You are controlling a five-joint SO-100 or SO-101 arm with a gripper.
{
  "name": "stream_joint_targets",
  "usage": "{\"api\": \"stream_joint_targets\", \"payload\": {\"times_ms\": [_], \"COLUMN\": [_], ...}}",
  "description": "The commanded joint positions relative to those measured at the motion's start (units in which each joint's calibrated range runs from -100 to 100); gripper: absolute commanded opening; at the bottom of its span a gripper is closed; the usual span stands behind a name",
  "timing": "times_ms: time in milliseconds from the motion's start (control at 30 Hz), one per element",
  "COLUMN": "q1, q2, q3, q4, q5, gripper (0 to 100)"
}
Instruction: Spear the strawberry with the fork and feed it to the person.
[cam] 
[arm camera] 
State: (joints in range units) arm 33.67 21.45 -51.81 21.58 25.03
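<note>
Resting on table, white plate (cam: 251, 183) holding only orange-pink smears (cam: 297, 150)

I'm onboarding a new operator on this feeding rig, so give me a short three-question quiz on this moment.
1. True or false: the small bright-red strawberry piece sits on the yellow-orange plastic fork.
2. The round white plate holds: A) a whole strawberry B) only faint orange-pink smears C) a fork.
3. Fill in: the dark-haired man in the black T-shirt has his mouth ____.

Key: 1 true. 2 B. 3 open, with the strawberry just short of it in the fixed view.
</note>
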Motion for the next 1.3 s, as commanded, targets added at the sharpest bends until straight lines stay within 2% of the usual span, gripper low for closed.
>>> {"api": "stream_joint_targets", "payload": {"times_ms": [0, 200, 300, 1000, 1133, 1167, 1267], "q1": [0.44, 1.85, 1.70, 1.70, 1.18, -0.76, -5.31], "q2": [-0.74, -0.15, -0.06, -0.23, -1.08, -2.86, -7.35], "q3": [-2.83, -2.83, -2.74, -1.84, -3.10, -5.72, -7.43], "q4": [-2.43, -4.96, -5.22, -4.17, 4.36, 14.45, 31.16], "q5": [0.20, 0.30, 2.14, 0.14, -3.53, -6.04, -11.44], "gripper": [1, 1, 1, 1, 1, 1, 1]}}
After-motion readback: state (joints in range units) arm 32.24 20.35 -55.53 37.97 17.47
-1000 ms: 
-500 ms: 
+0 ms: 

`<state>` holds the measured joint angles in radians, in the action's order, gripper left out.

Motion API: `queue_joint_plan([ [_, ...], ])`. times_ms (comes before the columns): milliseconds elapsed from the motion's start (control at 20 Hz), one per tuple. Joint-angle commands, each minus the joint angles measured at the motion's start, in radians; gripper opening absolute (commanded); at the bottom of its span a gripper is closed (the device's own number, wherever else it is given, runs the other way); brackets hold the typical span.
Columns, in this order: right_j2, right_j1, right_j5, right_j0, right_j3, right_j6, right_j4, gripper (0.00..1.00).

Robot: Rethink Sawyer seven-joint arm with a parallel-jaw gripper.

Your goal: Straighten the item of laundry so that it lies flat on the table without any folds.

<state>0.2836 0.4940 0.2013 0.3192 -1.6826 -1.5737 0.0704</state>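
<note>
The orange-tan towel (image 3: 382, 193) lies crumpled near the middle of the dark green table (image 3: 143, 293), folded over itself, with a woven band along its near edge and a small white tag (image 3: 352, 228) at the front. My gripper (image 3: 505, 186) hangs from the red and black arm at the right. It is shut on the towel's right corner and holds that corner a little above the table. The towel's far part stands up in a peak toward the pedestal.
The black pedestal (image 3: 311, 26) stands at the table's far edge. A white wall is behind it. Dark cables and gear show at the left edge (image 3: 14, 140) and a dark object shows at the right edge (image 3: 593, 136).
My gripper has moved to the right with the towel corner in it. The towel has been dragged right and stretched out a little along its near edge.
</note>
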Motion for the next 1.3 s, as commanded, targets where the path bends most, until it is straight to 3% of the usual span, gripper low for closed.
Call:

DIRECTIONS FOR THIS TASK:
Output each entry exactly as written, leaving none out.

RESPONSE BOX:
You are controlling a five-joint SO-100 or SO-101 arm with a gripper.
{
  "name": "stream_joint_targets",
  "usage": "{\"api\": \"stream_joint_targets\", \"payload\": {\"times_ms\": [_], \"COLUMN\": [_], ...}}",
  "description": "The commanded joint positions relative to those measured at the motion's start (units in which each joint's calibrated range runs from -100 to 100); gripper: absolute commanded opening; at the bottom of its span a gripper is closed; the usual span stands behind a name",
  "timing": "times_ms: time in milliseconds from the motion's start (control at 30 Hz), one per element",
  "COLUMN": "q1, q2, q3, q4, q5, gripper (0 to 100)"
}
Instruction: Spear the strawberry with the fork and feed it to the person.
[cam] 
[arm camera] 
State: (joints in range units) arm 33.67 21.45 -51.81 21.58 25.03
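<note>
Resting on table, white plate (cam: 251, 183) holding only orange-pink smears (cam: 297, 150)

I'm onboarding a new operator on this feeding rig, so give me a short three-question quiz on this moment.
1. True or false: the small bright-red strawberry piece sits on the yellow-orange plastic fork.
2. The round white plate holds: A) a whole strawberry B) only faint orange-pink smears C) a fork.
3. Fill in: the dark-haired man in the black T-shirt has his mouth ____.

Key: 1 true. 2 B. 3 open, with the strawberry just short of it in the fixed view.
</note>
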Motion for the next 1.3 s, as commanded, targets added at the sharpest bends until straight lines stay within 2% of the usual span, gripper low for closed.
>>> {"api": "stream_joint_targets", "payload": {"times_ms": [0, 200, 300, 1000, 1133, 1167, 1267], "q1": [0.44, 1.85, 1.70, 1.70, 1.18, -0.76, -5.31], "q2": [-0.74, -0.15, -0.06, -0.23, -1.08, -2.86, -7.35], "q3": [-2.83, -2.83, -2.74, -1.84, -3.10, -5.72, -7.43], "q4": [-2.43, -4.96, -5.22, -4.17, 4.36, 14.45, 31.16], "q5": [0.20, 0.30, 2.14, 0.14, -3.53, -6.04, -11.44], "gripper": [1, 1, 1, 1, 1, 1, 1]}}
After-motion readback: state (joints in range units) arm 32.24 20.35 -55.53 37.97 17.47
-1000 ms: 
-500 ms: 
+0 ms: 

`<state>` holds the measured joint angles in radians, in the action's order, gripper left out.

Motion API: `queue_joint_plan([ [_, ...], ])`. times_ms (comes before the columns): milliseconds elapsed from the motion's start (control at 20 Hz), one per tuple. Joint-angle commands, each minus the joint angles measured at the motion's start, in radians; gripper opening absolute (commanded); at the bottom of its span a gripper is closed (the device's own number, wherever else it is given, runs the other way); brackets hold the typical span.
Columns, in this order: right_j2, right_j1, right_j5, right_j0, right_j3, right_j6, right_j4, gripper (0.00..1.00).

Robot: Rethink Sawyer seven-joint arm with a parallel-jaw gripper.

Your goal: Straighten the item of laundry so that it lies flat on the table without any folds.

<state>0.2836 0.4940 0.2013 0.3192 -1.6826 -1.5737 0.0704</state>
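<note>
The orange-tan towel (image 3: 382, 193) lies crumpled near the middle of the dark green table (image 3: 143, 293), folded over itself, with a woven band along its near edge and a small white tag (image 3: 352, 228) at the front. My gripper (image 3: 505, 186) hangs from the red and black arm at the right. It is shut on the towel's right corner and holds that corner a little above the table. The towel's far part stands up in a peak toward the pedestal.
The black pedestal (image 3: 311, 26) stands at the table's far edge. A white wall is behind it. Dark cables and gear show at the left edge (image 3: 14, 140) and a dark object shows at the right edge (image 3: 593, 136).
My gripper has moved to the right with the towel corner in it. The towel has been dragged right and stretched out a little along its near edge.
</note>
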Motion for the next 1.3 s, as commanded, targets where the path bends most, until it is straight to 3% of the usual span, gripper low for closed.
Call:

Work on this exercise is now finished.